_PROBLEM STATEMENT_. Go through the listing below and show each line that has the word "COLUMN".
*** Block opens ***
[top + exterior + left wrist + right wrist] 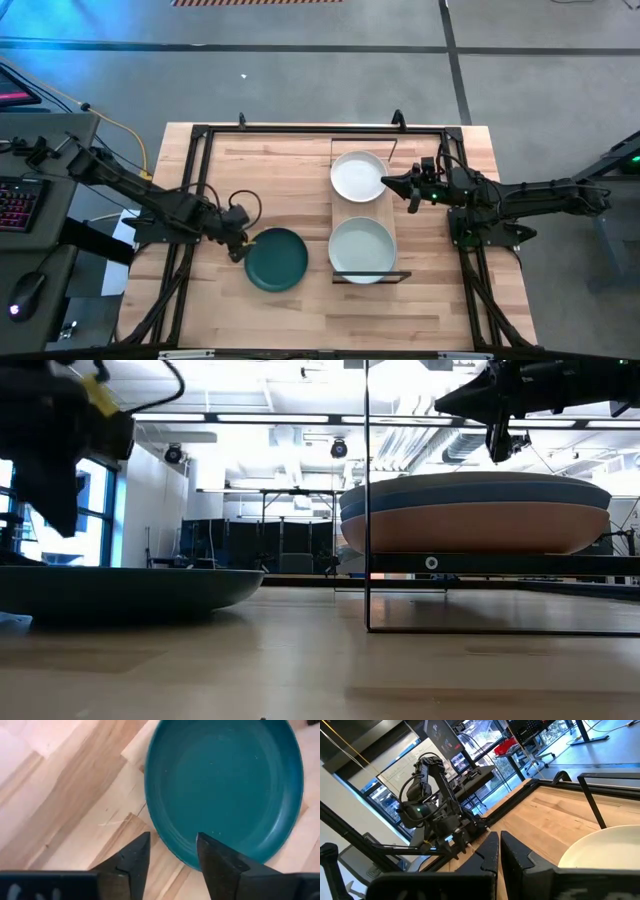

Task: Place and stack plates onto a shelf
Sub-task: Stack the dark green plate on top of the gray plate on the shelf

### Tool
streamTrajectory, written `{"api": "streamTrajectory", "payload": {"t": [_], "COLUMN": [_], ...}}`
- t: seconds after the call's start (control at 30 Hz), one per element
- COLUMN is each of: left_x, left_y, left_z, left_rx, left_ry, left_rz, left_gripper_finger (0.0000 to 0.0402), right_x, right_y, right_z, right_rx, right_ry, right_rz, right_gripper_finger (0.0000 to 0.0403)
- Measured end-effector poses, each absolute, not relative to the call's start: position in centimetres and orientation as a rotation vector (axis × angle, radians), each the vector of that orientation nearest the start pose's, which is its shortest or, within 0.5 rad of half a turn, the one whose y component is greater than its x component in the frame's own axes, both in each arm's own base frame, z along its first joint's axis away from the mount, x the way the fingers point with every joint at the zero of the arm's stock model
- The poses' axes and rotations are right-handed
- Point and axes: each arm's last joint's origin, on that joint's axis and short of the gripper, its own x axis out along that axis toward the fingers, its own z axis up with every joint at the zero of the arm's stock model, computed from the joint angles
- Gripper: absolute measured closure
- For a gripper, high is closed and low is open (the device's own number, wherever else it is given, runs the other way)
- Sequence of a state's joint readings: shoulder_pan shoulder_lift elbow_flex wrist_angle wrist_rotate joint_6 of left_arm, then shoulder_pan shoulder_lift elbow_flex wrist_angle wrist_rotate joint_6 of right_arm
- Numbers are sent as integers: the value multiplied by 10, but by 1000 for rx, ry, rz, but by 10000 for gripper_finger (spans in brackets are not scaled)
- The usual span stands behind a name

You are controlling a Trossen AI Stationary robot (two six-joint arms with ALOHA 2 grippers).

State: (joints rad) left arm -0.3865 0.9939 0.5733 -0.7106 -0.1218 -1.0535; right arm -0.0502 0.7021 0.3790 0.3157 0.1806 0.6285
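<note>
Left gripper (172,857) hangs over the near rim of the dark teal plate (277,259), fingers spread, nothing between them; the plate lies flat on the tabletop (280,170) just beside the shelf (364,215), not on it. Right gripper (411,191) hovers at the edge of the white plate (357,175) on the shelf's far half, fingers pressed together, holding nothing. A pale green plate (362,246) tops the near stack (low view shows blue and pink layers under a pale top on one stack, can't tell which).

Risks, as a guess: the rim is shallow and low on the wood, so the fingers could scrape the table or close on only the lip and let the plate slip or tilt on lifting. Swinging it over, the plate could clip the shelf's black frame end (371,277) or nudge the stack sideways.

Around: black perimeter frame (300,129) on the table, keyboard (18,204) and mouse (27,292) off to the left. The right arm sits close to the shelf, could crowd a drop on the white plate
</note>
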Motion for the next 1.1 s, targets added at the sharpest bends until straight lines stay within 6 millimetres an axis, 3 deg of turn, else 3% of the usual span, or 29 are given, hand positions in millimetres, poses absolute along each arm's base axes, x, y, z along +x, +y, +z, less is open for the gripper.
{"api": "streamTrajectory", "payload": {"t": [0.27,0.8,1.1], "left_x": [144,151,161], "left_y": [-54,-57,-61], "left_z": [164,164,152], "left_rx": [-837,-908,-909], "left_ry": [1135,1057,1094], "left_rz": [495,450,465], "left_gripper_finger": [235,235,235], "right_x": [166,166,166], "right_y": [-14,-14,-14], "right_z": [252,252,252], "right_rx": [625,625,625], "right_ry": [-65,-64,-63], "right_rz": [-226,-226,-226], "right_gripper_finger": [403,403,403]}}
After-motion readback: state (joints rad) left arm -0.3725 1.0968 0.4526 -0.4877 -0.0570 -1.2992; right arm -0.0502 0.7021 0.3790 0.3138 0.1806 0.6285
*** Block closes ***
_ANSWER TO THIS TASK_.
streamTrajectory, written `{"api": "streamTrajectory", "payload": {"t": [_], "COLUMN": [_], ...}}`
- COLUMN is each of: left_x, left_y, left_z, left_rx, left_ry, left_rz, left_gripper_finger (0.0000 to 0.0402), right_x, right_y, right_z, right_rx, right_ry, right_rz, right_gripper_finger (0.0000 to 0.0403)

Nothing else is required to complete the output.